2. Subject matter, nature, and purpose of processing
Subject matter: Growcado processes Personal Data in order to deliver the personalisation services described in the Terms, including rendering personalised storefront content, operating the AI agent builder, and maintaining operational reliability.
Nature: Processing includes collection, storage, use, and deletion of Personal Data as described in this DPA and the Privacy Policy.
Purpose: Personal Data is processed solely for the following purposes:
- Delivering personalised content to store visitors as configured by the Controller
- Operating the AI agent builder to generate personalised content on the Controller's instruction
- Recording operational reliability events to confirm that Growcado content renders correctly and to diagnose errors
- Maintaining the security, integrity, and performance of the Services
- Complying with legal obligations applicable to Growcado
Duration: Growcado will process Personal Data for the duration of the Terms, subject to the retention periods set out in Section 7 of this DPA.
3. Categories of personal data and data subjects
Categories of data subjects: End customers and visitors of the Controller's Shopify store.
Real-time personalisation context (used in-memory, not stored as persistent profiles)
- Customer identifiers: numeric Shopify customer ID for logged-in visitors
- Customer attributes: order count, total spent, customer tags, accepts marketing status
- Purchase history attributes: purchased product IDs, product titles, vendors, total items purchased (only where Controller enables this feature)

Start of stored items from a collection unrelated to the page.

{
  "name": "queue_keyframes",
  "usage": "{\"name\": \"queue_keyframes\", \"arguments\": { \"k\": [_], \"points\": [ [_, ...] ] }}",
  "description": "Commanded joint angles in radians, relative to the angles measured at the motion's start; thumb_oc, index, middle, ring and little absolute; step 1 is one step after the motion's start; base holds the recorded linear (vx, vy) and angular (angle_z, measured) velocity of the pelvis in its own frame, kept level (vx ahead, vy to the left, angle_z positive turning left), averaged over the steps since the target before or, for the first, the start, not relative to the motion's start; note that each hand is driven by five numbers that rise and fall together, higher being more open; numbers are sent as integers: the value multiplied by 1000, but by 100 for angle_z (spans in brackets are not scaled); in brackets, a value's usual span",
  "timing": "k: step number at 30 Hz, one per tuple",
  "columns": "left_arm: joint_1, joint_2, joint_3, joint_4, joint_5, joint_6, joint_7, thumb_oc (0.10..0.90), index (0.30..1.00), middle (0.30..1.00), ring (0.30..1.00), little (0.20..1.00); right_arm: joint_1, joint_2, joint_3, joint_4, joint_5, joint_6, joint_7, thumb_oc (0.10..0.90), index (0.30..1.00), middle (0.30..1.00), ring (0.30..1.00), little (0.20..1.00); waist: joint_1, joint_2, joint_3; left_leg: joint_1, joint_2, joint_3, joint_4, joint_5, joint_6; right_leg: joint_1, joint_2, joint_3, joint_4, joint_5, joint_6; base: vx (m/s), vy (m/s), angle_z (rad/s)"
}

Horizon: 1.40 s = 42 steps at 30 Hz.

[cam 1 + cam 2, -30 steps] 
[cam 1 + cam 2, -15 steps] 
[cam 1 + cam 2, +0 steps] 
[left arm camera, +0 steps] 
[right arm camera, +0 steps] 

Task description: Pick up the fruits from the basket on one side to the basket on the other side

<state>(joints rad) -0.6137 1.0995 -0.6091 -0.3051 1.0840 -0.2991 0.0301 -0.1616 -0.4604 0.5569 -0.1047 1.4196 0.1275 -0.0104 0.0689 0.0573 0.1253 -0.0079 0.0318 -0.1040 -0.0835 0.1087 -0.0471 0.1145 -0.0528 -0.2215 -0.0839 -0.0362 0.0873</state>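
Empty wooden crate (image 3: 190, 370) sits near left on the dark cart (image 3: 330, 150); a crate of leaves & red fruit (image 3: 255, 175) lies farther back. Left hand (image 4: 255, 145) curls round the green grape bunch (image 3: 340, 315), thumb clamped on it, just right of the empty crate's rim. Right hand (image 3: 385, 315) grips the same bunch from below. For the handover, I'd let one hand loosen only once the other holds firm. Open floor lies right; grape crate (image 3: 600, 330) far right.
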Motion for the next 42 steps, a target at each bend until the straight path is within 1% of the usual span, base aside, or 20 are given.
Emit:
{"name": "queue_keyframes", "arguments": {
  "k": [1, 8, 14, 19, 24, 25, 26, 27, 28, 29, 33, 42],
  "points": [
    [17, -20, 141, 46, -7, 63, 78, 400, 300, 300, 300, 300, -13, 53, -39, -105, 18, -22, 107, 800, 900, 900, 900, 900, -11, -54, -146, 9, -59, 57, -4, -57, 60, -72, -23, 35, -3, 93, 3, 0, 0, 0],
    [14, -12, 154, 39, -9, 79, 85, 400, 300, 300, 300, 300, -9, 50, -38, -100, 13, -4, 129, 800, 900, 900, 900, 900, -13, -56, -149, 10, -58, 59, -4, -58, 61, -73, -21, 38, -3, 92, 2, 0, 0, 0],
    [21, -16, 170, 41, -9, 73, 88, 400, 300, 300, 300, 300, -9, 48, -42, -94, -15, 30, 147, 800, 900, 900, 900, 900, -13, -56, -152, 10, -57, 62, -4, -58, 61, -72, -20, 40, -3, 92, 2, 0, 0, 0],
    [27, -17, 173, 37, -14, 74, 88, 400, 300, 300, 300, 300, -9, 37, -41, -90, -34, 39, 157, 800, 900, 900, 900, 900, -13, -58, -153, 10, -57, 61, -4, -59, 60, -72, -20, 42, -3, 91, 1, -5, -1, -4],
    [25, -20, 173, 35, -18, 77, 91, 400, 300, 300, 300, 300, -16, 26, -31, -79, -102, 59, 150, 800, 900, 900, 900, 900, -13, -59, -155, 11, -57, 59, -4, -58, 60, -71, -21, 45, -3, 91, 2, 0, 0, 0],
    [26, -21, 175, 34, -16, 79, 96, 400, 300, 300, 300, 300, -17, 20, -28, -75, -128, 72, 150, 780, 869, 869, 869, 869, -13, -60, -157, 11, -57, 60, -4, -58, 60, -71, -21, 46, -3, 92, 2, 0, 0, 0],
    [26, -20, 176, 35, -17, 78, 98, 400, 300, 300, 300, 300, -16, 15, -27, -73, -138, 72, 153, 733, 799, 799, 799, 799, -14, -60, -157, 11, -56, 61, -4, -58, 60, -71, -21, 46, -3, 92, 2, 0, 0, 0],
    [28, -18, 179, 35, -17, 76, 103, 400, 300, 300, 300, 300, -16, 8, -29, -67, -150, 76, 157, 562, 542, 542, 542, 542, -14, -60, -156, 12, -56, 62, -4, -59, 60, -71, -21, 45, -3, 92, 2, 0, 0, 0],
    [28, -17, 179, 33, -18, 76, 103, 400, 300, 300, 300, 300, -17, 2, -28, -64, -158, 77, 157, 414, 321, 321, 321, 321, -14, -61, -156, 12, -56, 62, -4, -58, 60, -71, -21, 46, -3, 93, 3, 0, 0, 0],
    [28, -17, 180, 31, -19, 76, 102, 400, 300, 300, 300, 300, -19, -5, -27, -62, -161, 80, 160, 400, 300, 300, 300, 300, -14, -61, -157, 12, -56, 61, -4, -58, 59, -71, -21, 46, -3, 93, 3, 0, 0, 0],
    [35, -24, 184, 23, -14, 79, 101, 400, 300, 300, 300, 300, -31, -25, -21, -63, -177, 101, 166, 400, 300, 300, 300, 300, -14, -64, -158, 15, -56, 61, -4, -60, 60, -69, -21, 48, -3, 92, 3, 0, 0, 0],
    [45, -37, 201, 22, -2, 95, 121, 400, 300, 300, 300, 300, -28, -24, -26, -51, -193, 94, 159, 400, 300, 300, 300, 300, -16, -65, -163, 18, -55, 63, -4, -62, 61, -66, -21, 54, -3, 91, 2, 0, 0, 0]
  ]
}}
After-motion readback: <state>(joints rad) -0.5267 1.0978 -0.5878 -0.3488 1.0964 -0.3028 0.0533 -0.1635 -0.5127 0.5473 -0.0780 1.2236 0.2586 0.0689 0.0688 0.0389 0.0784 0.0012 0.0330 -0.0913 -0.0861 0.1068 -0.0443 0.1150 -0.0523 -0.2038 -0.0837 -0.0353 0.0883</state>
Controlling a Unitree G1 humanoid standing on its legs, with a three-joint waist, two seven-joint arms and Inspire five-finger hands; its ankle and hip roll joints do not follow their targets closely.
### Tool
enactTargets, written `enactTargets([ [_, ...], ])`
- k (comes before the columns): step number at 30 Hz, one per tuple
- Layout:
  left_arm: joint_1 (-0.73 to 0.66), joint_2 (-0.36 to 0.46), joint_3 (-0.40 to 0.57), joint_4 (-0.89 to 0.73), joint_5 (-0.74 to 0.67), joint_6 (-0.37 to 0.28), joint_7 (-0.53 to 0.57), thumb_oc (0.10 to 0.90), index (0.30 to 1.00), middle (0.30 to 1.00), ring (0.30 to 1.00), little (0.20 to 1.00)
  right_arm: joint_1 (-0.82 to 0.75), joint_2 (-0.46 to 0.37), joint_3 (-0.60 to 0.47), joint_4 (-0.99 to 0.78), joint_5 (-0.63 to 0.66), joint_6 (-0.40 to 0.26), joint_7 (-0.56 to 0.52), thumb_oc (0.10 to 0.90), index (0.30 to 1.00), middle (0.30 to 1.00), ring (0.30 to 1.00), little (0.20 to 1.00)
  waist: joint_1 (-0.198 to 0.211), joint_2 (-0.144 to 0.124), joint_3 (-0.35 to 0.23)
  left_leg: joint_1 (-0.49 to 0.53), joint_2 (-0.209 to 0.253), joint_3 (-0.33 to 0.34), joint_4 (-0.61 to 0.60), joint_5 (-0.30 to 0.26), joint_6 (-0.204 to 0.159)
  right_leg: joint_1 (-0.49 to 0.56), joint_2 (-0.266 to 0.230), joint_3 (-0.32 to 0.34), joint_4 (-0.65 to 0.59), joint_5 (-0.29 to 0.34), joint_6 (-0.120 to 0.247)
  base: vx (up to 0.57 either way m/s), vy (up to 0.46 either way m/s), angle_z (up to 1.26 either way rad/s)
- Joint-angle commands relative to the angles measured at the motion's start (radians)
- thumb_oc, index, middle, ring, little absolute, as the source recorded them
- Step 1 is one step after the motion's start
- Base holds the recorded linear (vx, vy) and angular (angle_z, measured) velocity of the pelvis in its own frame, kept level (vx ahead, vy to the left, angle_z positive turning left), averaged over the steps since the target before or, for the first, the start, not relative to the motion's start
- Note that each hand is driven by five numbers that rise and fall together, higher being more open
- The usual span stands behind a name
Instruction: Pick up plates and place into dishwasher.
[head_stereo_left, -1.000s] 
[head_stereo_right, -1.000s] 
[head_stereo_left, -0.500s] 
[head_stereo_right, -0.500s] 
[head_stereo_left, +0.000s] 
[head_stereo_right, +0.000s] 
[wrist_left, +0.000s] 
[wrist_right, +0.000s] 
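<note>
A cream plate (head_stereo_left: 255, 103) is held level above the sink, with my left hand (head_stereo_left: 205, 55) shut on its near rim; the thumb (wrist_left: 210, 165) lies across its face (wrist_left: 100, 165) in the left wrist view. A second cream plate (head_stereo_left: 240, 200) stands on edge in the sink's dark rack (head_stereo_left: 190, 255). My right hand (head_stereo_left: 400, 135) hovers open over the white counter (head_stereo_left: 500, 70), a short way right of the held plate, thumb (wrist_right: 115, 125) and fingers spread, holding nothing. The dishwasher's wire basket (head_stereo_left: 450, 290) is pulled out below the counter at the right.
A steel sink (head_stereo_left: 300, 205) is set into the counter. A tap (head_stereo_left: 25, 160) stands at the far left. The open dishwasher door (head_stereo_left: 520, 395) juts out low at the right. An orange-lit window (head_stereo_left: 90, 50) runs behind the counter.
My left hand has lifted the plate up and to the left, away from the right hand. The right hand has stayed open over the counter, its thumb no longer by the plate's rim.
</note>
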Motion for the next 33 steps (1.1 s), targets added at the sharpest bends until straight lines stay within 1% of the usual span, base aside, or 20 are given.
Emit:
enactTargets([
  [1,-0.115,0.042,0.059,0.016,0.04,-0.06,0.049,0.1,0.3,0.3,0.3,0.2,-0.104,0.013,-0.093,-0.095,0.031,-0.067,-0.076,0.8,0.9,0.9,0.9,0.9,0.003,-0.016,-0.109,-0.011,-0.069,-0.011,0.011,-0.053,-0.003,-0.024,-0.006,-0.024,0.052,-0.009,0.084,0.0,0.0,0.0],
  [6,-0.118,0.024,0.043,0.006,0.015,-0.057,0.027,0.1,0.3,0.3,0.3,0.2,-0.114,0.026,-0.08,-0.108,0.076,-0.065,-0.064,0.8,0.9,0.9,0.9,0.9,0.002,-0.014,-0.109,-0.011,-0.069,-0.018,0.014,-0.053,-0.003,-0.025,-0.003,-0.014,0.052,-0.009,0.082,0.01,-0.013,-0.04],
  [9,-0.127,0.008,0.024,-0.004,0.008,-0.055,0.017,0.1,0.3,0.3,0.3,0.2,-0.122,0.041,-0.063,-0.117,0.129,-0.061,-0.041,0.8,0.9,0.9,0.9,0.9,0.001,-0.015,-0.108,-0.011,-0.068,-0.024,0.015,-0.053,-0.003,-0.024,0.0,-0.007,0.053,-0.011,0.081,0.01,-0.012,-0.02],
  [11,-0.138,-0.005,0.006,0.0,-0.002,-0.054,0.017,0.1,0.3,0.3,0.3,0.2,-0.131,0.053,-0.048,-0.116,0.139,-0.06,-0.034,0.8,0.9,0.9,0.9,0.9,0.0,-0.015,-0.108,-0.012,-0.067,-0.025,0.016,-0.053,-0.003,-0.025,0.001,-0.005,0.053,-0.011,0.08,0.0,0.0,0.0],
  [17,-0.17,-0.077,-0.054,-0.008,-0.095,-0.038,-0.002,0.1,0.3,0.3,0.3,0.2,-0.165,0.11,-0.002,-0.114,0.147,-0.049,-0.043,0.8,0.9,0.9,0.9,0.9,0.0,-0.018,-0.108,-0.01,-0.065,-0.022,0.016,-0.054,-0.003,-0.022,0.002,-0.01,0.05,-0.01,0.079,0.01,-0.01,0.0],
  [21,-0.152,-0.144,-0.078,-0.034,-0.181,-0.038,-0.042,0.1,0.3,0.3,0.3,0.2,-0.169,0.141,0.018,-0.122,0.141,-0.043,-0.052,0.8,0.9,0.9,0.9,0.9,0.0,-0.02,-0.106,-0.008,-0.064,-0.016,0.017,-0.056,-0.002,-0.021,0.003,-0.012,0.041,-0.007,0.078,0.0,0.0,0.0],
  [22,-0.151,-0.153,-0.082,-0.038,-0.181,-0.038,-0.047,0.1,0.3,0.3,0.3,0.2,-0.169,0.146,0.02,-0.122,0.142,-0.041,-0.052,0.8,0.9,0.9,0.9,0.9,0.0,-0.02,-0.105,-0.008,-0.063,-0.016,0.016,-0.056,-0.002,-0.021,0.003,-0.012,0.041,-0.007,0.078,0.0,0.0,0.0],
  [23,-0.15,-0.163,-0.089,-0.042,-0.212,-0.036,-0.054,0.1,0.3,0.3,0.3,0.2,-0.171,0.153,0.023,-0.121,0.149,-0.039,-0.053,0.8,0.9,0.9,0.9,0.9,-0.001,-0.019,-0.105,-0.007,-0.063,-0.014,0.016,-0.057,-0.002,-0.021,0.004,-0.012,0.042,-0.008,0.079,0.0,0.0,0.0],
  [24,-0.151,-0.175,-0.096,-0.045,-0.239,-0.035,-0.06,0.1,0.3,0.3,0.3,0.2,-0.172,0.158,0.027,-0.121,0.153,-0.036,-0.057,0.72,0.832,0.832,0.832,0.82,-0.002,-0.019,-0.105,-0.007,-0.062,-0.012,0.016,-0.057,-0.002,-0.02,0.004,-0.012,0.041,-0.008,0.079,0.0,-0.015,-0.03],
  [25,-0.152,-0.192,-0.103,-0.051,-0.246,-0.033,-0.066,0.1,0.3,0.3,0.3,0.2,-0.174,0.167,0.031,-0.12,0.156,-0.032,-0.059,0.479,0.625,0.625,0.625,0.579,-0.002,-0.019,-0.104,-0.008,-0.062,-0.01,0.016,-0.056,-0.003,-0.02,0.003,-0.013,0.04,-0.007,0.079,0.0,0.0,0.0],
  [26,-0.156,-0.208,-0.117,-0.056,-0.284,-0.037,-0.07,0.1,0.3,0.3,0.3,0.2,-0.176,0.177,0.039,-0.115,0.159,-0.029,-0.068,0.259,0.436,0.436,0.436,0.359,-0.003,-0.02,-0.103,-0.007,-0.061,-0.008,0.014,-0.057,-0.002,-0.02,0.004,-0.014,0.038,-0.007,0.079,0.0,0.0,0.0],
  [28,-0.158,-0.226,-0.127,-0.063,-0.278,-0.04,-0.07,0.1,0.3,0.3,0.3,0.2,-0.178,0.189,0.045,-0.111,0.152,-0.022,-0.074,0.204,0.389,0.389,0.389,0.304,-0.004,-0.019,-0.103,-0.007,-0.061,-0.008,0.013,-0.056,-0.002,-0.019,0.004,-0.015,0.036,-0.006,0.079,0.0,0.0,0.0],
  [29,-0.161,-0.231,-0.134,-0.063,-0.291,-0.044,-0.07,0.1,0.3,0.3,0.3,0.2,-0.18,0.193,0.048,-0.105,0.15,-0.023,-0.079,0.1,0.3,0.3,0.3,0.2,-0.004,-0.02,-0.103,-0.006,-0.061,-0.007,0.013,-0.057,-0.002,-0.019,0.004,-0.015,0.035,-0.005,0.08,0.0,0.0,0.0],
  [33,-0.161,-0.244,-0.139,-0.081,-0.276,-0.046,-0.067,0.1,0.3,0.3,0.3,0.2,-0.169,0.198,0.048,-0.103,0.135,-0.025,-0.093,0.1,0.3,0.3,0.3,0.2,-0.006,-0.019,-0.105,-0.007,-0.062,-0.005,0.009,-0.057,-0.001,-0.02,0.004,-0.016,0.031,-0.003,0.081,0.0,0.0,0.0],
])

- Cart attributes: items in cart, cart total, currency, cart product titles, vendors, and quantities
- Product and collection attributes: product ID, title, type, vendor, price, tags, collections, variants, and inventory
- Localisation attributes: country, currency, language, market, and continent
- UTM parameters: source, medium, campaign, and term
- Page and context data: page path, page type, shop name, shop domain, and template details
Operational reliability events (linked to anonymous visitor ID only)
- Component-level interaction events confirming Growcado content is rendering correctly
- Anonymous visitor identifier (not linked to name, email, or other directly identifying information)
4. Controller's obligations and instructions
The Controller represents and warrants that:
- It has a lawful basis under applicable Data Protection Laws for the Processing of Personal Data described in this DPA
- It has provided all required notices to Data Subjects regarding the use of personalisation tools including Growcado, in accordance with applicable Data Protection Laws
- It has obtained all necessary consents from Data Subjects where required, including for cookies and tracking technologies
- It will not instruct Growcado to process Personal Data in a manner that would violate applicable Data Protection Laws
- It will promptly inform Growcado if any instruction given to Growcado would, in the Controller's reasonable opinion, violate applicable Data Protection Laws
Growcado shall process Personal Data only on documented instructions from the Controller. The Terms and this DPA constitute the Controller's complete and current instructions to Growcado regarding the Processing of Personal Data. Any additional or alternative instructions must be agreed in writing.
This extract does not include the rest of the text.